- Required work -
Where a picture appears, skip it and copy everything else in the listing exactly.

- Dataset extract -
────────

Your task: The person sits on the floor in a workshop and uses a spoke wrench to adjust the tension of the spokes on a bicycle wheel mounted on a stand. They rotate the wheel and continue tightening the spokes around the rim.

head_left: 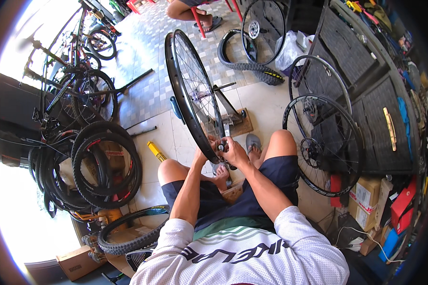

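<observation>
A bare bicycle wheel (177, 88), with a black rim and thin spokes, stands upright between my knees in a truing stand (228, 109) on a wooden base (242, 124). Both hands are together at the rim's near, lower end. My left hand (207, 150) is closed beside the rim, its fingertips partly hidden. Close against it, my right hand (235, 153) pinches a small dark round tool (220, 147) by the spokes; its exact kind is too small to tell. No tyre is on this wheel.
Several tyres (81, 161) are piled at left, below parked bicycles (76, 85). A yellow tool (156, 151) lies by my left knee. Two spoked wheels (318, 147) lean on a dark cabinet (385, 128) at right. Another tyre (245, 66) lies ahead, near a seated person's leg (204, 19).
</observation>
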`<state>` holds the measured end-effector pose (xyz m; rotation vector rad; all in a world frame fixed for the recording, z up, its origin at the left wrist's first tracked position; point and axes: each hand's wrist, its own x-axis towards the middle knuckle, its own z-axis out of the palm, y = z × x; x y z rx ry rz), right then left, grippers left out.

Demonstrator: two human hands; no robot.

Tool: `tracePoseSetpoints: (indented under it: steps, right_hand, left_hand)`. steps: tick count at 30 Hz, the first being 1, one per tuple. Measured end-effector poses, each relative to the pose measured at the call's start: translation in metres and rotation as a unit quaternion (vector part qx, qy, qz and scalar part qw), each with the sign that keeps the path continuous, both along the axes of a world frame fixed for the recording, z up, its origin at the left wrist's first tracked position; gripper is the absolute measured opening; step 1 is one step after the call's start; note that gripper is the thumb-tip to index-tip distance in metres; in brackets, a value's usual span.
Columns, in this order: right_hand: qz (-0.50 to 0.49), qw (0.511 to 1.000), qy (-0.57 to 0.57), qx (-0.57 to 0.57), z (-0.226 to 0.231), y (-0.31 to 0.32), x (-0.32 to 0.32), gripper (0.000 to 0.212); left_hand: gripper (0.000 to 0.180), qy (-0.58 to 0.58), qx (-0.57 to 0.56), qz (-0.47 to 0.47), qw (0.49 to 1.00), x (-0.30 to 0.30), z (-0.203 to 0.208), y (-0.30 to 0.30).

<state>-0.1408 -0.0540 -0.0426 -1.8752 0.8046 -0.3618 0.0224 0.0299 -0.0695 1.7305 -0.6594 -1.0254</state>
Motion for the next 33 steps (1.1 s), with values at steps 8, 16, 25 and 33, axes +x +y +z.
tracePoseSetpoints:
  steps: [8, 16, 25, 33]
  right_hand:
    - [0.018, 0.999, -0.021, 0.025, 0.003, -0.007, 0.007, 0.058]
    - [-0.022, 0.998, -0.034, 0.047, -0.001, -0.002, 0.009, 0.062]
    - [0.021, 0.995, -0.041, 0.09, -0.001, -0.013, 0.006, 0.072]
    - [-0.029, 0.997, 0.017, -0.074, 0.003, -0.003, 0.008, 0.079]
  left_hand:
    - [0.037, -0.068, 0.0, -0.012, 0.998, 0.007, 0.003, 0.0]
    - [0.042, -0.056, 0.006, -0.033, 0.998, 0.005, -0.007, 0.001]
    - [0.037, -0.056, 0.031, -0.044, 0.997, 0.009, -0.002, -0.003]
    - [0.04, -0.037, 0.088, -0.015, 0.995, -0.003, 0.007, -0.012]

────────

- Exercise solution -
Your task: The person sits on the floor in a workshop and uses a spoke wrench to adjust the tension of the spokes on a bicycle wheel mounted on a stand. They rotate the wheel and continue tightening the spokes around the rim.

head_left: 

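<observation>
A bare bicycle wheel (177, 88), with a black rim and thin spokes, stands upright between my knees in a truing stand (228, 109) on a wooden base (242, 124). Both hands are together at the rim's near, lower end. My left hand (207, 150) is closed beside the rim, its fingertips partly hidden. Close against it, my right hand (235, 153) pinches a small dark round tool (220, 147) by the spokes; its exact kind is too small to tell. No tyre is on this wheel.
Several tyres (81, 161) are piled at left, below parked bicycles (76, 85). A yellow tool (156, 151) lies by my left knee. Two spoked wheels (318, 147) lean on a dark cabinet (385, 128) at right. Another tyre (245, 66) lies ahead, near a seated person's leg (204, 19).
</observation>
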`<state>` holds the measured end-effector pose (xyz m; rotation vector rad; all in a world frame fixed for the recording, z up, its origin at the left wrist's first tracked position; point and axes: each hand's wrist, its own x-axis towards the middle knuckle, its own z-axis out of the palm, y = z × x; x y z rx ry rz), right then left, grippers left out.

Demonstrator: two human hands; no robot.

Tool: `tracePoseSetpoints: (indented under it: steps, right_hand, left_hand)`. steps: tick count at 30 Hz, the first being 1, one per tuple. Measured end-effector poses, each relative to the pose measured at the call's start: translation in metres and rotation as a unit quaternion (vector part qx, qy, qz and scalar part qw), each with the sign that keeps the path continuous, both along the axes of a world frame fixed for the recording, z up, its origin at the left wrist's first tracked position; gripper is the absolute measured opening; step 1 is one step after the call's start; note that gripper is the thumb-tip to index-tip distance in metres; in brackets, a value's usual span.
Columns, in this order: right_hand: qz (-0.50 to 0.49), qw (0.511 to 1.000), qy (-0.57 to 0.57), qx (-0.57 to 0.57), z (-0.226 to 0.231), y (-0.31 to 0.32), x (-0.32 to 0.32), gripper (0.000 to 0.212); left_hand: gripper (0.000 to 0.180), qy (-0.58 to 0.58), qx (-0.57 to 0.56), qz (-0.47 to 0.47), qw (0.49 to 1.00), x (-0.30 to 0.30), z (-0.203 to 0.208), y (-0.30 to 0.30).

<state>-0.1408 -0.0540 -0.0426 -1.8752 0.8046 -0.3618 0.0224 0.0299 -0.0695 1.7305 -0.6594 -1.0254</state>
Motion for the next 33 steps (1.1 s), with values at steps 8, 16, 25 and 33, axes +x +y +z.
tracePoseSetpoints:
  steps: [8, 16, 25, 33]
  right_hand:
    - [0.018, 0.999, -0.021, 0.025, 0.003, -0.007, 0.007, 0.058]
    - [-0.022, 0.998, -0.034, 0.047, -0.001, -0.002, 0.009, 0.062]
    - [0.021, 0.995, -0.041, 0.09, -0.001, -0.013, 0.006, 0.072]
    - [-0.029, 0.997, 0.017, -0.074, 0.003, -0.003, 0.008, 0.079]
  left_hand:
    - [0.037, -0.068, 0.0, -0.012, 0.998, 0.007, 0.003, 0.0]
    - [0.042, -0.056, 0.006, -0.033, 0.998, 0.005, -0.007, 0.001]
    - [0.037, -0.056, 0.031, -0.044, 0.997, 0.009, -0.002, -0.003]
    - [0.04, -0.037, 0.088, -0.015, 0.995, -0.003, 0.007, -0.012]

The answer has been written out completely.